ANÁLISIS / ¿Cuándo empezó esta guerra?

Con Siria sumida en el caos, el contagio a Líbano se antoja ineludible

Juan Miguel Muñoz
Madrid, El País
El 16 de febrero de 2005 decenas de miles de personas acompañaban el cortejo fúnebre del ex primer ministro libanés Rafik Hariri para ser enterrado en una enorme mezquita del centro de Beirut. Entre los dolientes, reinaba la unanimidad: el presidente sirio, Bachar el Asad, era el responsable del magnicidio. Han abundado en Líbano los asesinatos de líderes sectarios, ministros e incluso presidentes electos (Bachir Gemayel, 1982) y la mayoría nunca fueron esclarecidos judicialmente. Como difícilmente se resolverá el de Wisam al Hasan, principal responsable de las investigaciones que han implicado al régimen de Damasco y a su aliado Hezbolá en el asesinato de Hariri. No es muy relevante. Medien o no los tribunales, las sectas que se decantan por el bloque occidental —los suníes con Saad Hariri, hijo del magnate, al frente; los drusos y parte de los cristianos— ya han dictado sentencia: Siria es responsable.

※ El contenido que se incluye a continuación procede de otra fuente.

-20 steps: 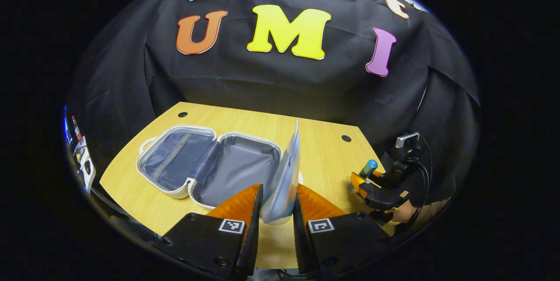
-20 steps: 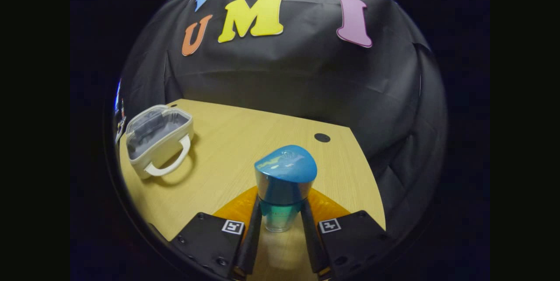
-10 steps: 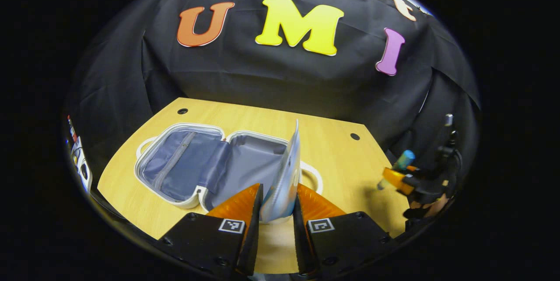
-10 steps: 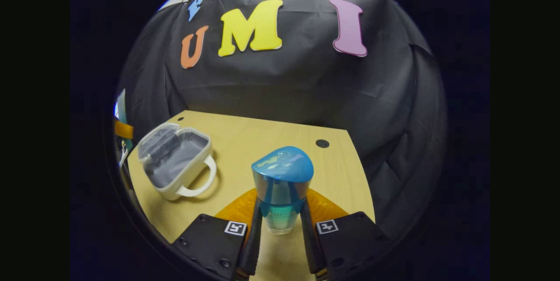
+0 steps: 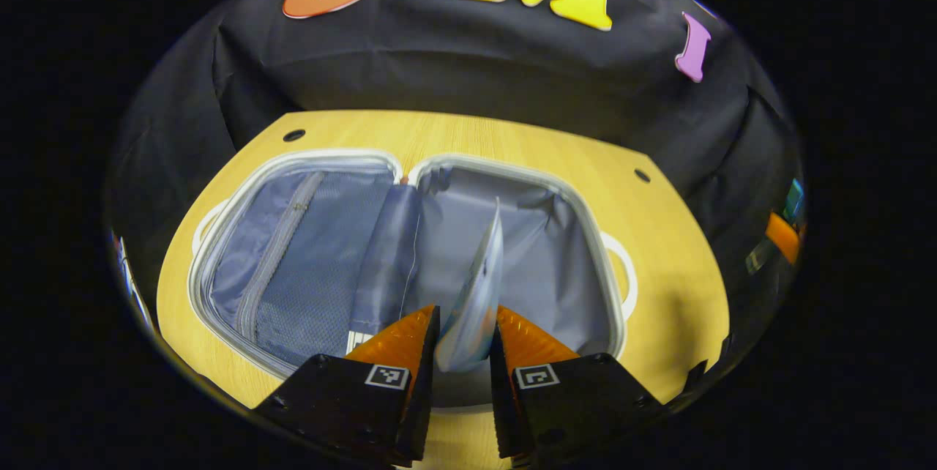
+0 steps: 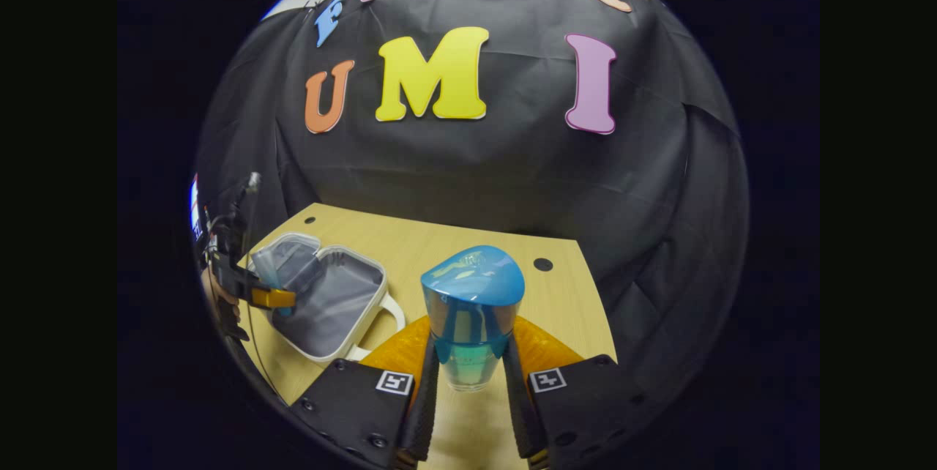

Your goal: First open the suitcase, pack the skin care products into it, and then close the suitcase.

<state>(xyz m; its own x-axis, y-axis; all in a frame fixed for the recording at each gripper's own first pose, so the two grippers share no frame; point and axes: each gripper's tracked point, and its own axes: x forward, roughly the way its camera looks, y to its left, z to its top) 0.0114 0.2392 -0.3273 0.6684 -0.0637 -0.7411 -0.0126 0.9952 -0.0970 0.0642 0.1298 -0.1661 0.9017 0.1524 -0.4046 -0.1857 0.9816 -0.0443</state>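
Suitcase (image 5: 307, 250) lies open flat on the table (image 5: 673, 265), both halves lined and bare — step in hand is packing. My left gripper (image 5: 463, 342) is clenched on a thin flat sachet (image 5: 479, 287), held on edge above the right half, toward its near rim. My right gripper (image 6: 468, 375) clamps a blue-capped bottle (image 6: 472, 309) upright, above the table's near edge, well apart from the case. Next move, as I judge it: lower the sachet to the lining, then let go. The left gripper view gives the zip pocket in the left half; the right gripper view gives the case's handle (image 6: 392, 312) and my left gripper from the side.
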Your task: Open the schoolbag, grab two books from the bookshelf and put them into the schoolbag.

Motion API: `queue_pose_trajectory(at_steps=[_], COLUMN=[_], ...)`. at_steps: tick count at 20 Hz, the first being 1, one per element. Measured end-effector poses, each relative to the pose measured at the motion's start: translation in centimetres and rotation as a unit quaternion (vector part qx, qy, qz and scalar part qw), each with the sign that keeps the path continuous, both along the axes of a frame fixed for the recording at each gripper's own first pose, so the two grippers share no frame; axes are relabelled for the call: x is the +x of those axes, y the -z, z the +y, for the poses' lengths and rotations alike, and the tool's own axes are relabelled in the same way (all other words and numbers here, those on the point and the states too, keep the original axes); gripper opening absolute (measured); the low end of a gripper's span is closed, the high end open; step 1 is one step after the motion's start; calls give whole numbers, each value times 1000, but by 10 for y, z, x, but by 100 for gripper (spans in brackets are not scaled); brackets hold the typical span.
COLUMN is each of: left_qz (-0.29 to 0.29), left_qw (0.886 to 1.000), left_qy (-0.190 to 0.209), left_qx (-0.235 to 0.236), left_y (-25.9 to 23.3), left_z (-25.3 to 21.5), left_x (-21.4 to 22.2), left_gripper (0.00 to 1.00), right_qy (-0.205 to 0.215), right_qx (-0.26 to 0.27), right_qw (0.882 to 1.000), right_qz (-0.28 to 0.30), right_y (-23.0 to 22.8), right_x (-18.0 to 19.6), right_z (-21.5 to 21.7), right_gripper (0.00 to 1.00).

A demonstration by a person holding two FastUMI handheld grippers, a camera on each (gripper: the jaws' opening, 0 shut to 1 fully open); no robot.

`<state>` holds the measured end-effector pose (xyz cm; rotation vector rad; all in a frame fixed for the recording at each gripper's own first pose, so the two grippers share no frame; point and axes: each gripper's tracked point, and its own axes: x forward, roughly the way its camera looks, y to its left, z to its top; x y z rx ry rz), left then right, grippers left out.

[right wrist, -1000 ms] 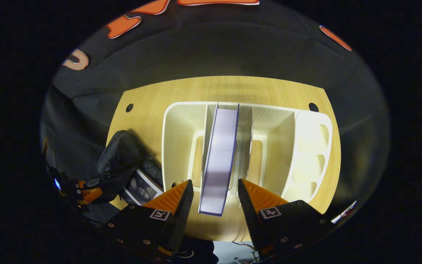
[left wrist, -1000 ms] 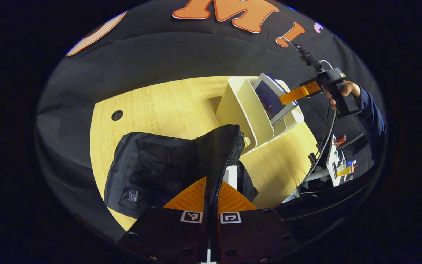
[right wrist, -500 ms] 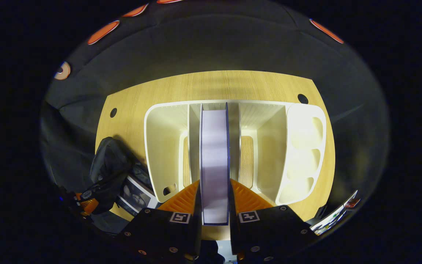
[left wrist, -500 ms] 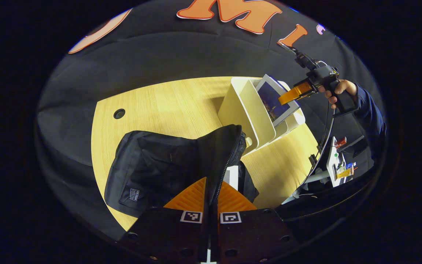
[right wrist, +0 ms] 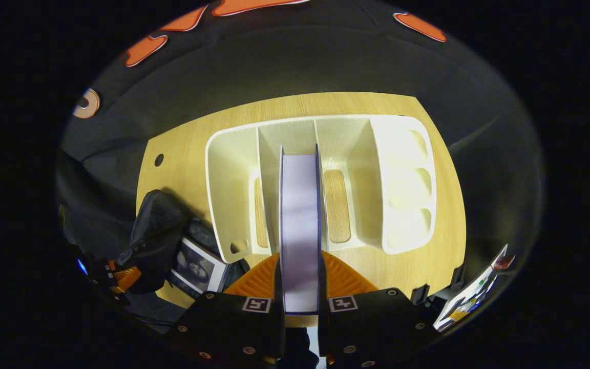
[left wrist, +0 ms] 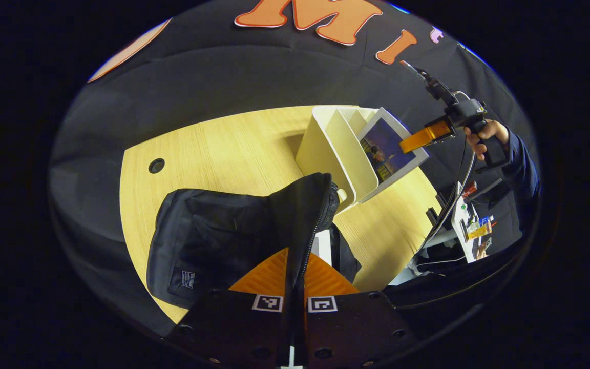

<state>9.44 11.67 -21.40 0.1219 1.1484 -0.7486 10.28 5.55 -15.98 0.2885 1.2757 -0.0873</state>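
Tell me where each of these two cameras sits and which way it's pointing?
Left gripper view: rides the left gripper, shut on the schoolbag flap, facing across the table toward the bookshelf; a hand holds the right gripper.
Right gripper view: rides the right gripper, shut on a book, looking down into the bookshelf.
Shared: bookshelf, schoolbag, book, table.

A pale wooden table (left wrist: pixel 223 148), with a round cable hole (left wrist: pixel 156 165) near its far left corner, carries a black schoolbag (left wrist: pixel 208 241) at its near left edge and a white bookshelf (right wrist: pixel 325 179) toward its right side.
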Motion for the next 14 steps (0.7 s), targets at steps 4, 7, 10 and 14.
queue_pose_trajectory(at_steps=[4, 7, 10, 14], left_qz=[-1, -2, -3, -2], left_qw=[1000, 999, 999, 998], left_qy=[21, 36, 45, 57], left_qx=[-3, -5, -8, -12], left_y=[0, 1, 1, 2], left_z=[0, 0, 1, -1], left_x=[1, 1, 0, 0], left_gripper=[4, 4, 4, 4], right_qy=[15, 30, 59, 85], right_qx=[14, 24, 36, 45], right_qw=[1000, 999, 997, 995], right_qz=[-8, -17, -28, -37], right_y=[-11, -20, -24, -27], right_x=[-39, -62, -80, -107], right_z=[11, 17, 20, 24], right_gripper=[26, 26, 26, 26])
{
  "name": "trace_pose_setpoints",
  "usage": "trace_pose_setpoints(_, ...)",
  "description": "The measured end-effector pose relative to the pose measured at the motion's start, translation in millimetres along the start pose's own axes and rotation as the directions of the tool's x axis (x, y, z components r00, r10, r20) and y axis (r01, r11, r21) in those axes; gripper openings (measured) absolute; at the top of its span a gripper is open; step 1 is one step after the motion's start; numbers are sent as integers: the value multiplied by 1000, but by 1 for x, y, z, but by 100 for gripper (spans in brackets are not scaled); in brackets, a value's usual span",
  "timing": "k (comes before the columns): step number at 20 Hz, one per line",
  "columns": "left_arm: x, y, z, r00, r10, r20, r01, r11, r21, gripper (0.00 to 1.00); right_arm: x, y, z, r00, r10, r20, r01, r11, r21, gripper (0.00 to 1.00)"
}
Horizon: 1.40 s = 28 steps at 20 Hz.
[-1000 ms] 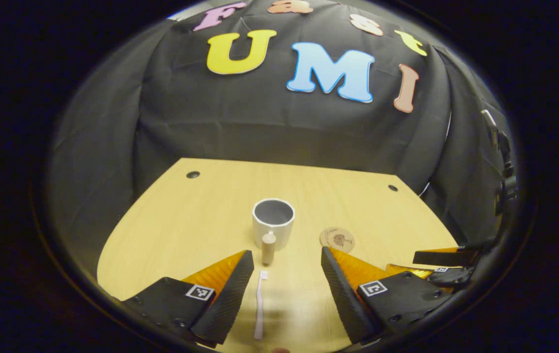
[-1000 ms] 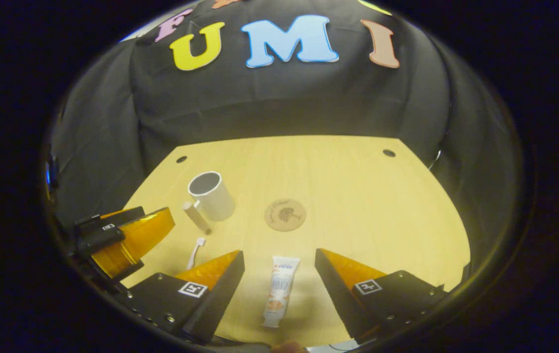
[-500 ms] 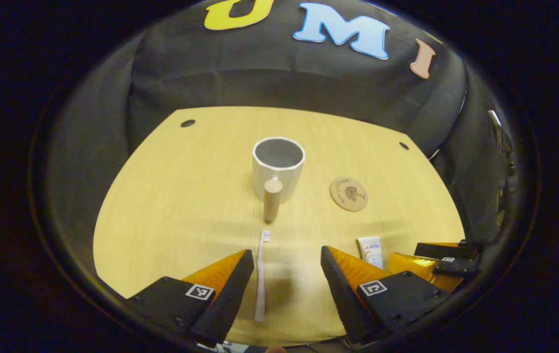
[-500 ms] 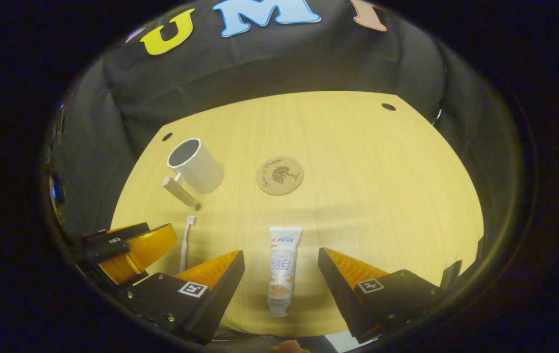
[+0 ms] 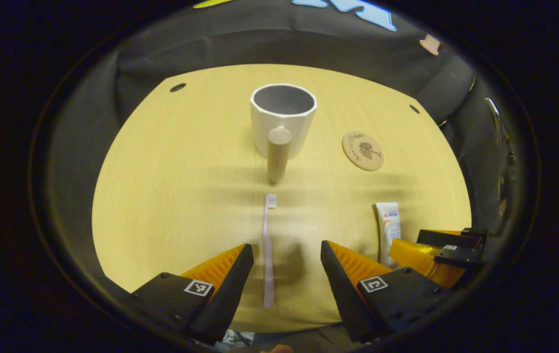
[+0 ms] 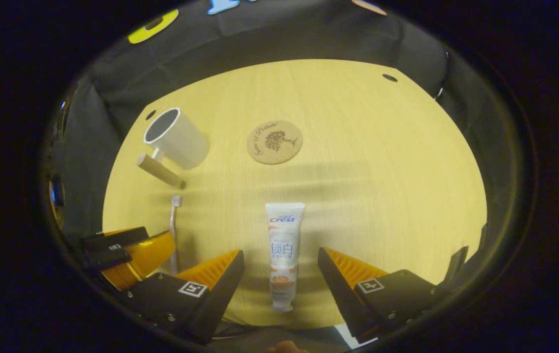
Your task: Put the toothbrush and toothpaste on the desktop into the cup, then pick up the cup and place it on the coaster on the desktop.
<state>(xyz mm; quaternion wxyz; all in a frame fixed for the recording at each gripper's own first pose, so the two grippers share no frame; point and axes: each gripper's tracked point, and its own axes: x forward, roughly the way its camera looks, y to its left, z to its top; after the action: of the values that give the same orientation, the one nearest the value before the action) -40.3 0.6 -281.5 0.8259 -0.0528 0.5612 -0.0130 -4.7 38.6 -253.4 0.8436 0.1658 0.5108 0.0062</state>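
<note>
Both spread wide near the desk's front edge, left gripper straddling toothbrush, right gripper straddling toothpaste, ready to pinch.

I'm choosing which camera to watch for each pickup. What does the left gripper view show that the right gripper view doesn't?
Left gripper view: the toothbrush lies between the open fingers of the left gripper, and the cup turns its handle toward the camera. Right gripper view: the toothpaste lies between the open fingers of the right gripper, cap nearest. Shared: cup, coaster, toothbrush and toothpaste on the table.
</note>
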Motion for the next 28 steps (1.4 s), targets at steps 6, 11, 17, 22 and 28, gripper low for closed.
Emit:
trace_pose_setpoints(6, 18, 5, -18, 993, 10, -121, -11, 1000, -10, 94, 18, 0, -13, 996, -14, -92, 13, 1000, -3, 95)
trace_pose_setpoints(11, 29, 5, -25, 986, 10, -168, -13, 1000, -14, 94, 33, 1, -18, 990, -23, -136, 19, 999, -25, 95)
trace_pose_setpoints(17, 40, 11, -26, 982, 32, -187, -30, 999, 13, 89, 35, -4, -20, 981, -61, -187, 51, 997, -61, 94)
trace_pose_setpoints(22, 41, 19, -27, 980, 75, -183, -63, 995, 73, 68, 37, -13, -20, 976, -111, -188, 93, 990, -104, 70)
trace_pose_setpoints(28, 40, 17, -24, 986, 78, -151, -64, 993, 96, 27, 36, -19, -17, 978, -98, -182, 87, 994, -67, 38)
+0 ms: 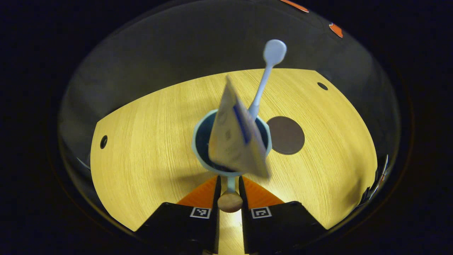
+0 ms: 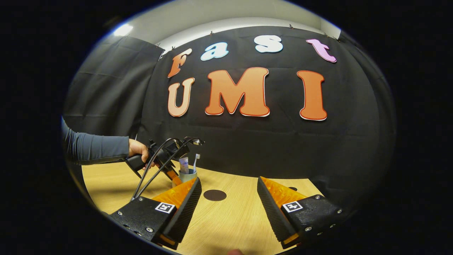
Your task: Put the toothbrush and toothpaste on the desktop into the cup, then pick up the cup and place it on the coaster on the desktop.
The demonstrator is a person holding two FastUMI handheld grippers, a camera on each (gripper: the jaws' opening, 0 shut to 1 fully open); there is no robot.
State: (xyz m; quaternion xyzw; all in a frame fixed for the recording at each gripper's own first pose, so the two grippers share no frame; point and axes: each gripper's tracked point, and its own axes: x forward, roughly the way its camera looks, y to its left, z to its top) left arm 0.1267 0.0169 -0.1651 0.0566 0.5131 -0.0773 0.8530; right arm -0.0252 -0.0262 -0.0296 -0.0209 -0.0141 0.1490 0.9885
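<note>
- The left gripper [image 1: 229, 184] pinches the cup's [image 1: 199, 141] handle [image 1: 230, 199], with toothbrush [image 1: 272, 56] and toothpaste [image 1: 235, 138] standing inside just ahead.
- The coaster [image 1: 286, 135] lies beyond, to its right.
- The right gripper [image 2: 229, 198] hangs wide open and empty.
- Risk: the thin handle grip could let the top-heavy cup tilt and spill.

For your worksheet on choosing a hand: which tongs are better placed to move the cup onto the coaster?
Left. The left tongs are shut on the cup's handle, with the coaster just beside the cup. The right tongs are open and farther off.
</note>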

Nadie duda de que Damasco sigue ejerciendo gran influencia en Líbano. Y a nadie extrañaría que sus servicios de inteligencia —o sus partidos-milicia satélites en Líbano— hubieran colocado el explosivo que el viernes mató a Al Hasan. También los sirios han imputado a Arabia Saudí —gran patrono y protector de la familia Hariri y financiador de los rebeldes que luchan contra El Asad— el atentado que acabó con la cúpula militar siria este verano en Damasco. Como acusan a Riad de promover el frente anti-sirio al que se han sumado con entusiasmo Catar y Turquía, y que completan las capitales occidentales, que contrarrestan así el apoyo de los rusos y el aún más decidido de los iraníes a Damasco. Nunca han necesitado los caciques sectarios libaneses demasiados estímulos para entregarse a la violencia, pero tampoco Líbano se ha librado nunca de que las potencias extranjeras libren en su territorio guerras de trascendencia regional.

Comentaba en 2005 un buen amigo de Rafik Hariri que la esposa del exjefe de Gobierno advirtió al entonces presidente francés, Jacques Chirac, sobre los efectos de aprobar una resolución en Naciones Unidas para forzar la retirada de las tropas sirias de Líbano después de tres décadas de tutela. No pensaba Nazik Audeh en las consecuencias políticas. Temía por la vida de su marido. El Consejo de Seguridad aprobó la resolución 1559, apadrinada por París y Washington, en septiembre de 2004 y los soldados de Damasco tuvieron que regresar con sus petates en pocos meses. El 14 de febrero de 2005, Hariri embocaba la Corniche de Beirut cuando una descomunal explosión mató al dirigente y a una veintena de miembros de su séquito. Wisam al Hasan fue sepultado el domingo junto a la tumba de Hariri.

No hay antídoto al que puedan recurrir las diferentes sectas libanesas para protegerse de la extensión del conflicto que azota la nación vecina. Los lazos económicos, políticos, familiares, tribales entre ambos países —Siria ha considerado históricamente Líbano como parte integral de su territorio— son demasiado profundos. Líbano ha sufrido erupciones terroristas y series de asesinatos políticos durante las décadas en las que el implacable régimen mantuvo la estabilidad en Siria. Ahora, con el país sumido en el caos, el contagio se antoja ineludible.

¿Es el asesinato del funcionario Al Hasan un intento del actor que sea por extender el conflicto a Líbano? ¿Es parte de ese conflicto que en Líbano juegan todas las potencias? Tal vez las dos cosas.